== Dataset records ==
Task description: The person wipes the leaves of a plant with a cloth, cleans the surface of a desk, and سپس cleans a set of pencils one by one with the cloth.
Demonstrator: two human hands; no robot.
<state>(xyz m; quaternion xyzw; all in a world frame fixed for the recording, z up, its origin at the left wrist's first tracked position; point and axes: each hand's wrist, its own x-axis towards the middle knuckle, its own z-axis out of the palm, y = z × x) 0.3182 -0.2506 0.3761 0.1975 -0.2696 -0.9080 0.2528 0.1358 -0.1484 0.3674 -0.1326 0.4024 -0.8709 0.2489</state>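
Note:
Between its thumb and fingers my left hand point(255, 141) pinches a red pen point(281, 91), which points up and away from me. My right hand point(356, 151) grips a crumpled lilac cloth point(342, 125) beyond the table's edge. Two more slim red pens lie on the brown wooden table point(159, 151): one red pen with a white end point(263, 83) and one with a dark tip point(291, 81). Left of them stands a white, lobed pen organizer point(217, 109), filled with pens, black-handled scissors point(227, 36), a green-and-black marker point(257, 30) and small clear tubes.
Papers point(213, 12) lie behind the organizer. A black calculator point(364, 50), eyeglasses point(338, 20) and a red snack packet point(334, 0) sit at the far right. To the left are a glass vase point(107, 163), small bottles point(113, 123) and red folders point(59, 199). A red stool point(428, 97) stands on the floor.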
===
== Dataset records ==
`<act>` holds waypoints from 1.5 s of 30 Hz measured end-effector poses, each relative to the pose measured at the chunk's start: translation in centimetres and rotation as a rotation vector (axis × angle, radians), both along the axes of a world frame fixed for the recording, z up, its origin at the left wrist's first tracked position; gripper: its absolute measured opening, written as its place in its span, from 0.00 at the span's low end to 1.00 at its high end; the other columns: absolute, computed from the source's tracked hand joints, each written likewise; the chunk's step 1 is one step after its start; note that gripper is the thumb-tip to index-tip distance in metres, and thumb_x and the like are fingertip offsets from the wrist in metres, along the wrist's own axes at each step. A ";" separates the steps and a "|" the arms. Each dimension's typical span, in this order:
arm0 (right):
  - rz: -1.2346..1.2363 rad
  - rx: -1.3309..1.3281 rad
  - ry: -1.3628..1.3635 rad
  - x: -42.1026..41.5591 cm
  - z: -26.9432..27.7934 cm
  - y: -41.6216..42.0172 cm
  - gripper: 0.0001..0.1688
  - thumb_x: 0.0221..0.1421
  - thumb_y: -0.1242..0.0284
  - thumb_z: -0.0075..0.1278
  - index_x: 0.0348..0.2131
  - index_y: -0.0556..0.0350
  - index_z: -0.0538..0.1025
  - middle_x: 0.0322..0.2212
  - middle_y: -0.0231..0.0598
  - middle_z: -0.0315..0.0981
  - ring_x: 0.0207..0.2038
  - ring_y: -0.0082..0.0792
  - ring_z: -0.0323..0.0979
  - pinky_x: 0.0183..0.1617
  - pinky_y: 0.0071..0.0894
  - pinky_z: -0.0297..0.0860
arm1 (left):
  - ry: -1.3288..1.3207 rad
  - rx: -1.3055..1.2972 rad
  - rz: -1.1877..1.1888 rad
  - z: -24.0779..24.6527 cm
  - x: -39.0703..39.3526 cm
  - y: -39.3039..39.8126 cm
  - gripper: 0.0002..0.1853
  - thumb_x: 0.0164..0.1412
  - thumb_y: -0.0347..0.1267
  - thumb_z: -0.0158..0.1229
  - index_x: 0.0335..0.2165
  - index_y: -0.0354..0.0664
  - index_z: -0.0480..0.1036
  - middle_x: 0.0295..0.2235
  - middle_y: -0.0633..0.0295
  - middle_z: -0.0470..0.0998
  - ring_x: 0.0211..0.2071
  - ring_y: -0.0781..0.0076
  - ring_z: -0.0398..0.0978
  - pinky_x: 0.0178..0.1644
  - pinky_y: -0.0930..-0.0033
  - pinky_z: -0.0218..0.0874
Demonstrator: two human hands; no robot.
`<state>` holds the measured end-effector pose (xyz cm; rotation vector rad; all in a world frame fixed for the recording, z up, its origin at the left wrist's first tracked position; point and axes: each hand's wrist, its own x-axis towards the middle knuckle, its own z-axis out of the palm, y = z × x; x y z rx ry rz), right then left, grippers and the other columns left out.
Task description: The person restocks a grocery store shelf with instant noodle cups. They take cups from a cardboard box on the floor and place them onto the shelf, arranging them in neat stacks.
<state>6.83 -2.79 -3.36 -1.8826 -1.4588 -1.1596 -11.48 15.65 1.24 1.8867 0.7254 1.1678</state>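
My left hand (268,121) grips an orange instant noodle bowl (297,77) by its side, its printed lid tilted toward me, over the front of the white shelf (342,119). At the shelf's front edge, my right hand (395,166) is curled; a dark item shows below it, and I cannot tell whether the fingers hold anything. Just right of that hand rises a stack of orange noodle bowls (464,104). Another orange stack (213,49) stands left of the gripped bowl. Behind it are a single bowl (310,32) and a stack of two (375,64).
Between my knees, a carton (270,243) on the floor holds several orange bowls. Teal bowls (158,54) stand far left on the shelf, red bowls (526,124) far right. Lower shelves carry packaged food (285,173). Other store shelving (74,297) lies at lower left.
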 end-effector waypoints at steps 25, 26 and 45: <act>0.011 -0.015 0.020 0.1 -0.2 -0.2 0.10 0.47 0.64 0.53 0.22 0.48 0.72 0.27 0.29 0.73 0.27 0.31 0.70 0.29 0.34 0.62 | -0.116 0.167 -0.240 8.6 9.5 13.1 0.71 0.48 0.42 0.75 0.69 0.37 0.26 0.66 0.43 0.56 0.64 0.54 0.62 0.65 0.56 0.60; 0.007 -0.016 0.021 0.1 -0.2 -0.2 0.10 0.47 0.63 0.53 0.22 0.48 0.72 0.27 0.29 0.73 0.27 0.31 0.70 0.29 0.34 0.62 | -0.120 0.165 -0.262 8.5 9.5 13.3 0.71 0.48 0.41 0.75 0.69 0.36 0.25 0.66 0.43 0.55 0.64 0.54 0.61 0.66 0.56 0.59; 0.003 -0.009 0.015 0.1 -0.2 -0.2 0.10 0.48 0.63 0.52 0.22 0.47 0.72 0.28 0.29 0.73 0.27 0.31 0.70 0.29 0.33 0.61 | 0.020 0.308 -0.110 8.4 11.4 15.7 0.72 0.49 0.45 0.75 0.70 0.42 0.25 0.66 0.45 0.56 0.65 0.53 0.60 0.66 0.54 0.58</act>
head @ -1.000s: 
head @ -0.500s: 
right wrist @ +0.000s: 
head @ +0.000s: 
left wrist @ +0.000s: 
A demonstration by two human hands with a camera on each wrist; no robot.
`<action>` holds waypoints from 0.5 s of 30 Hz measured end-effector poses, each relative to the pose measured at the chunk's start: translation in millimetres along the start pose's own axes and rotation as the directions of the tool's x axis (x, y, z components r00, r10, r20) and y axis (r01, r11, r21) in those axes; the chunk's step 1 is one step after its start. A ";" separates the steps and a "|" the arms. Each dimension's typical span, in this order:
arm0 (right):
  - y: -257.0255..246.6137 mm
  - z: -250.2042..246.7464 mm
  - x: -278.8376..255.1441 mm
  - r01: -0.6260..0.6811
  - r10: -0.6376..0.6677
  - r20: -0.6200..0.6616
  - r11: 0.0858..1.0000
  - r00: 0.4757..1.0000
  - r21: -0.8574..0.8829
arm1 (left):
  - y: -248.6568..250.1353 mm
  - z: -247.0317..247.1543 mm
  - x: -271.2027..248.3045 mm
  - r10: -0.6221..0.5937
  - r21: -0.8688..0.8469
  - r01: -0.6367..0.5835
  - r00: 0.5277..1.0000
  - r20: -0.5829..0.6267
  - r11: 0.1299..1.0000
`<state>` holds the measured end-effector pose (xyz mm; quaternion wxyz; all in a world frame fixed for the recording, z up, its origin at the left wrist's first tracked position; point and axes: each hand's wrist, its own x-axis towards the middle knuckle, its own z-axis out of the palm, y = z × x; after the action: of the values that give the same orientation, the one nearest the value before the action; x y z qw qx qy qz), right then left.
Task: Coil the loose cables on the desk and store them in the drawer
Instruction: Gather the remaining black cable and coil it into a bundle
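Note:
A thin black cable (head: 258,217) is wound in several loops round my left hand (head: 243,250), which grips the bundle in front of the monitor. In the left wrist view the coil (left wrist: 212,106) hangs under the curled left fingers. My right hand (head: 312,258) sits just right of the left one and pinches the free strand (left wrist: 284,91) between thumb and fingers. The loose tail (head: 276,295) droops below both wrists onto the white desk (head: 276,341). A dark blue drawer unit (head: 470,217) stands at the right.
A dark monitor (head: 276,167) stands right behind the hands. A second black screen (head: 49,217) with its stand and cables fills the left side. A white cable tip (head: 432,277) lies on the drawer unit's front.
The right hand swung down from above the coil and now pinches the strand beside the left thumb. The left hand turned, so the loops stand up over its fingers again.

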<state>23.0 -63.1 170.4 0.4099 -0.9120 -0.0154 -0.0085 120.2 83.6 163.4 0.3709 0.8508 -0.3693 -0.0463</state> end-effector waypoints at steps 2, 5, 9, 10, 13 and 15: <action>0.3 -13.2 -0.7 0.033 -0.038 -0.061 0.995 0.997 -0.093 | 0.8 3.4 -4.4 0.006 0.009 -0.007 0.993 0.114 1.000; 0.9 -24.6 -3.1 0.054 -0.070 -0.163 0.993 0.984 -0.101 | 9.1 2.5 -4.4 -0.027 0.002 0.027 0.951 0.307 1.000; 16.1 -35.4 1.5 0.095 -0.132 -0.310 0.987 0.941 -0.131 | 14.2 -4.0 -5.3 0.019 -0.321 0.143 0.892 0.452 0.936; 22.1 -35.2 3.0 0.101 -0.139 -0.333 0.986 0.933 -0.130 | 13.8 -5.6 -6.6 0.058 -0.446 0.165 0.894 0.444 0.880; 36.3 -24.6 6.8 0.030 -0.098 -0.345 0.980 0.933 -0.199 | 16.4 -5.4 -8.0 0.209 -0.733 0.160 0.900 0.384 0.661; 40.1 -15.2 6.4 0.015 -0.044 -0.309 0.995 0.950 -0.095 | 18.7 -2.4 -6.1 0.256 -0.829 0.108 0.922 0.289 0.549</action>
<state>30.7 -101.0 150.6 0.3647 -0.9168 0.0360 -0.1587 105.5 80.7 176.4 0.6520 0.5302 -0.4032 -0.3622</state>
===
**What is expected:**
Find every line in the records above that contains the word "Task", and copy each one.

**Written response:**
Task description: The person wipes the leaves of a plant with a cloth, cleans the surface of a desk, and سپس cleans a set of pencils one by one with the cloth.
Task description: The person restocks a grocery store shelf with instant noodle cups. They take cups from a cardboard box on the floor and place them onto the shelf, arranging them in neat stacks.
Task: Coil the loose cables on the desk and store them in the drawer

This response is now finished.